• [What the exercise asks]:
The lines below should be written out again in full, exactly as they are.

++++ Provided information

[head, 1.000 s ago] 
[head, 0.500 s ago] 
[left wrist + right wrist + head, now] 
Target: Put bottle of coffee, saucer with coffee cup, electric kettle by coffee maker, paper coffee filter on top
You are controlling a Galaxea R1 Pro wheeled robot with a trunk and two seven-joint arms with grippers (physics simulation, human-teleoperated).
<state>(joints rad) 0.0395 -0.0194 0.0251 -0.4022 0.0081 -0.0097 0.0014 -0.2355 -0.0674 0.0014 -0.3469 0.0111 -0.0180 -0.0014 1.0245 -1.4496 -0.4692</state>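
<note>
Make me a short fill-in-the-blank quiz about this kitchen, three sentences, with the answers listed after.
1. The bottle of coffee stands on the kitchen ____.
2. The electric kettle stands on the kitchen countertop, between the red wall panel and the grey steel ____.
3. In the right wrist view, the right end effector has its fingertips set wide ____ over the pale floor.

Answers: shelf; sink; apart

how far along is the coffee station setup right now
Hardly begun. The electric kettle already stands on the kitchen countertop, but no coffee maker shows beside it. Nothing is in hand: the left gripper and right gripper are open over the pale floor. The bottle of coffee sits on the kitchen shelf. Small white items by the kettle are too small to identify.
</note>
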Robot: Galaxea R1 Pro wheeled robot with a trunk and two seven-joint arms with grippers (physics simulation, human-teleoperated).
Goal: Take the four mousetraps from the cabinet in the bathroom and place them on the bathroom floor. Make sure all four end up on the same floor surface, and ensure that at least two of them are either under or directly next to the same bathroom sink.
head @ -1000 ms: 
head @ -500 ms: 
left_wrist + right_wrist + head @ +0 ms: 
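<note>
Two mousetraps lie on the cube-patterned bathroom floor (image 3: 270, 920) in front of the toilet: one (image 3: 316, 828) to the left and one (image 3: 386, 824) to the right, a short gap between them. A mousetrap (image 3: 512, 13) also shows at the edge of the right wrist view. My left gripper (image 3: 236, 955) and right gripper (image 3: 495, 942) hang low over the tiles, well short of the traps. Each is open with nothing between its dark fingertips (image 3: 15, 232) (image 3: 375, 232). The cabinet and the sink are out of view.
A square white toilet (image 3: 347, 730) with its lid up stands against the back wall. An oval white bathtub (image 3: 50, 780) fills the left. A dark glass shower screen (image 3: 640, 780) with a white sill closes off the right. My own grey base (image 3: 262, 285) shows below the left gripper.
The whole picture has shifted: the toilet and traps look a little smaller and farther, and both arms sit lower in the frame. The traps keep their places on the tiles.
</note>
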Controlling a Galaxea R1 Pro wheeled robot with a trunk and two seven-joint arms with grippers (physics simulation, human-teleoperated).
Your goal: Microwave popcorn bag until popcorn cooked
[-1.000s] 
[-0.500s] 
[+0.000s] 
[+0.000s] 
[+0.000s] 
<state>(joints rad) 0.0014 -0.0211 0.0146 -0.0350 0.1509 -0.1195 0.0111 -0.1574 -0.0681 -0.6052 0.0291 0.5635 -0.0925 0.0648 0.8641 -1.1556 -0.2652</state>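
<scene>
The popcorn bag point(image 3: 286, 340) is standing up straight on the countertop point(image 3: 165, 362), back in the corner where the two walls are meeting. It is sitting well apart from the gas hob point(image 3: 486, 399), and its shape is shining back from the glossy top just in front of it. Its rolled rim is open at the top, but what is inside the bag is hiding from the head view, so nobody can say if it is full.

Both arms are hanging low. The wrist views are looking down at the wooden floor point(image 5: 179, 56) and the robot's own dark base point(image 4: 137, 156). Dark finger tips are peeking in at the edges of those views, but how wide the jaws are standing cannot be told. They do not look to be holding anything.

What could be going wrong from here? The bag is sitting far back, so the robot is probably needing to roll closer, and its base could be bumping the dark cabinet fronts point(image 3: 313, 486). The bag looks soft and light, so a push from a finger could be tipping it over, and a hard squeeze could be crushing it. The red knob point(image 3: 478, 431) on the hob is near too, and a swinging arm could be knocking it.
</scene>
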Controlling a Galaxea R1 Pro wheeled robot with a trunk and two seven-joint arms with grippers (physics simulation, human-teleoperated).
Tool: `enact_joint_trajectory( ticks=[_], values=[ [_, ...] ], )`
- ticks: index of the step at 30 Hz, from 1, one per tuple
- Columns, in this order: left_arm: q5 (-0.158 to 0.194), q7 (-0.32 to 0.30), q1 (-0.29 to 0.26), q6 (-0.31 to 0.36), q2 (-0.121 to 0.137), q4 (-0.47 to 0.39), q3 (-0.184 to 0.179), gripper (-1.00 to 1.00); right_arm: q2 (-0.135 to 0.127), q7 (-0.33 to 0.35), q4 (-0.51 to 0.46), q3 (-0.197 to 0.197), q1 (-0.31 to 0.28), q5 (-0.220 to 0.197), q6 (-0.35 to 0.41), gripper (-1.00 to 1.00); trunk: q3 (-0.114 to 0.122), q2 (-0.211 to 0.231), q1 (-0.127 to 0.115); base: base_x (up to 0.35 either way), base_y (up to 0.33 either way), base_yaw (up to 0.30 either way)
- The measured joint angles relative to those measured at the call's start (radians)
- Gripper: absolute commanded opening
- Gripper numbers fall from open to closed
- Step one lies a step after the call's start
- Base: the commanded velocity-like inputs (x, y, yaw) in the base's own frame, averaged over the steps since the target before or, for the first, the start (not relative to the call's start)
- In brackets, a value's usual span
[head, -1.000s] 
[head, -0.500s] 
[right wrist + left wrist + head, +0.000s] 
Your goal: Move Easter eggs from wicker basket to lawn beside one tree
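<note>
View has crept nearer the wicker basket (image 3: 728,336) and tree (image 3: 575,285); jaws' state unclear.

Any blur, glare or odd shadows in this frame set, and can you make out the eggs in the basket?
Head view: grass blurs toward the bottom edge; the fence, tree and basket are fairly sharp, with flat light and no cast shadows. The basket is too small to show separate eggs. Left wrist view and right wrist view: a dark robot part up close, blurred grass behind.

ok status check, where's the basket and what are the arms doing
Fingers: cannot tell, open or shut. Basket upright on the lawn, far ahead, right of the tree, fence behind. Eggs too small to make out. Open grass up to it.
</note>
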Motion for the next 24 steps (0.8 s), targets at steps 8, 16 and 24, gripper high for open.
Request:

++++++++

• [Exercise response]:
[head, 1.000 s ago] 
[head, 0.500 s ago] 
[left wrist + right wrist + head, now] 
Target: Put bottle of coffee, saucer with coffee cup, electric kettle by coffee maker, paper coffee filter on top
You are controlling a Galaxea R1 Pro wheeled robot with a trunk and two seven-joint arms with grippers (physics simulation, human-teleoperated).
<state>(joints rad) 0.0395 -0.0194 0.0251 -0.4022 0.0081 -0.0097 0.0014 -0.2355 -0.0674 0.0014 -0.3469 0.0111 -0.0180 -0.0014 1.0245 -1.4496 -0.4692</state>
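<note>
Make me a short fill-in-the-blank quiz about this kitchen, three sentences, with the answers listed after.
1. The bottle of coffee stands on the kitchen ____.
2. The electric kettle stands on the kitchen countertop, between the red wall panel and the grey steel ____.
3. In the right wrist view, the right end effector has its fingertips set wide ____ over the pale floor.

Answers: shelf; sink; apart

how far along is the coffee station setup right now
Hardly begun. The electric kettle already stands on the kitchen countertop, but no coffee maker shows beside it. Nothing is in hand: the left gripper and right gripper are open over the pale floor. The bottle of coffee sits on the kitchen shelf. Small white items by the kettle are too small to identify.
</note>
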Robot: Galaxea R1 Pro wheeled robot with a trunk and two seven-joint arms with grippers (physics simulation, human-teleoperated).
Goal: Take the four mousetraps from the cabinet in the bathroom and place them on the bathroom floor. Make sure all four end up on the same floor surface, and ensure that at least two of them are either under or directly next to the same bathroom sink.
head @ -1000 ms: 
head @ -500 ms: 
left_wrist + right_wrist + head @ +0 ms: 
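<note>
Two mousetraps lie on the cube-patterned bathroom floor (image 3: 270, 920) in front of the toilet: one (image 3: 316, 828) to the left and one (image 3: 386, 824) to the right, a short gap between them. A mousetrap (image 3: 512, 13) also shows at the edge of the right wrist view. My left gripper (image 3: 236, 955) and right gripper (image 3: 495, 942) hang low over the tiles, well short of the traps. Each is open with nothing between its dark fingertips (image 3: 15, 232) (image 3: 375, 232). The cabinet and the sink are out of view.
A square white toilet (image 3: 347, 730) with its lid up stands against the back wall. An oval white bathtub (image 3: 50, 780) fills the left. A dark glass shower screen (image 3: 640, 780) with a white sill closes off the right. My own grey base (image 3: 262, 285) shows below the left gripper.
The whole picture has shifted: the toilet and traps look a little smaller and farther, and both arms sit lower in the frame. The traps keep their places on the tiles.
</note>
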Controlling a Galaxea R1 Pro wheeled robot with a trunk and two seven-joint arms with grippers (physics simulation, human-teleoperated).
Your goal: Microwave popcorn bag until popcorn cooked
[-1.000s] 
[-0.500s] 
[+0.000s] 
[+0.000s] 
[+0.000s] 
<state>(joints rad) 0.0014 -0.0211 0.0146 -0.0350 0.1509 -0.1195 0.0111 -0.1574 -0.0681 -0.6052 0.0291 0.5635 -0.0925 0.0648 0.8641 -1.1556 -0.2652</state>
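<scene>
The popcorn bag point(image 3: 286, 340) is standing up straight on the countertop point(image 3: 165, 362), back in the corner where the two walls are meeting. It is sitting well apart from the gas hob point(image 3: 486, 399), and its shape is shining back from the glossy top just in front of it. Its rolled rim is open at the top, but what is inside the bag is hiding from the head view, so nobody can say if it is full.

Both arms are hanging low. The wrist views are looking down at the wooden floor point(image 5: 179, 56) and the robot's own dark base point(image 4: 137, 156). Dark finger tips are peeking in at the edges of those views, but how wide the jaws are standing cannot be told. They do not look to be holding anything.

What could be going wrong from here? The bag is sitting far back, so the robot is probably needing to roll closer, and its base could be bumping the dark cabinet fronts point(image 3: 313, 486). The bag looks soft and light, so a push from a finger could be tipping it over, and a hard squeeze could be crushing it. The red knob point(image 3: 478, 431) on the hob is near too, and a swinging arm could be knocking it.
</scene>
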Controlling a Galaxea R1 Pro wheeled robot with a trunk and two seven-joint arms with grippers (physics simulation, human-teleoperated).
Tool: `enact_joint_trajectory( ticks=[_], values=[ [_, ...] ], )`
- ticks: index of the step at 30 Hz, from 1, one per tuple
- Columns, in this order: left_arm: q5 (-0.158 to 0.194), q7 (-0.32 to 0.30), q1 (-0.29 to 0.26), q6 (-0.31 to 0.36), q2 (-0.121 to 0.137), q4 (-0.47 to 0.39), q3 (-0.184 to 0.179), gripper (-1.00 to 1.00); right_arm: q2 (-0.135 to 0.127), q7 (-0.33 to 0.35), q4 (-0.51 to 0.46), q3 (-0.197 to 0.197), q1 (-0.31 to 0.28), q5 (-0.220 to 0.197), q6 (-0.35 to 0.41), gripper (-1.00 to 1.00); trunk: q3 (-0.114 to 0.122), q2 (-0.211 to 0.231), q1 (-0.127 to 0.115); base: base_x (up to 0.35 either way), base_y (up to 0.33 either way), base_yaw (up to 0.30 either way)
- The measured joint angles relative to those measured at the call's start (radians)
- Gripper: absolute commanded opening
- Gripper numbers fall from open to closed
- Step one lies a step after the call's start
- Base: the commanded velocity-like inputs (x, y, yaw) in the base's own frame, averaged over the steps since the target before or, for the first, the start (not relative to the call's start)
- In brackets, a value's usual span
[head, -1.000s] 
[head, -0.500s] 
[right wrist + left wrist + head, +0.000s] 
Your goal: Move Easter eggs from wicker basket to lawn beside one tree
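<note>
View has crept nearer the wicker basket (image 3: 728,336) and tree (image 3: 575,285); jaws' state unclear.

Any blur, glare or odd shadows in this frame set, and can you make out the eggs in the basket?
Head view: grass blurs toward the bottom edge; the fence, tree and basket are fairly sharp, with flat light and no cast shadows. The basket is too small to show separate eggs. Left wrist view and right wrist view: a dark robot part up close, blurred grass behind.

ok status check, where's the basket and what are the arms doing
Fingers: cannot tell, open or shut. Basket upright on the lawn, far ahead, right of the tree, fence behind. Eggs too small to make out. Open grass up to it.
</note>
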Motion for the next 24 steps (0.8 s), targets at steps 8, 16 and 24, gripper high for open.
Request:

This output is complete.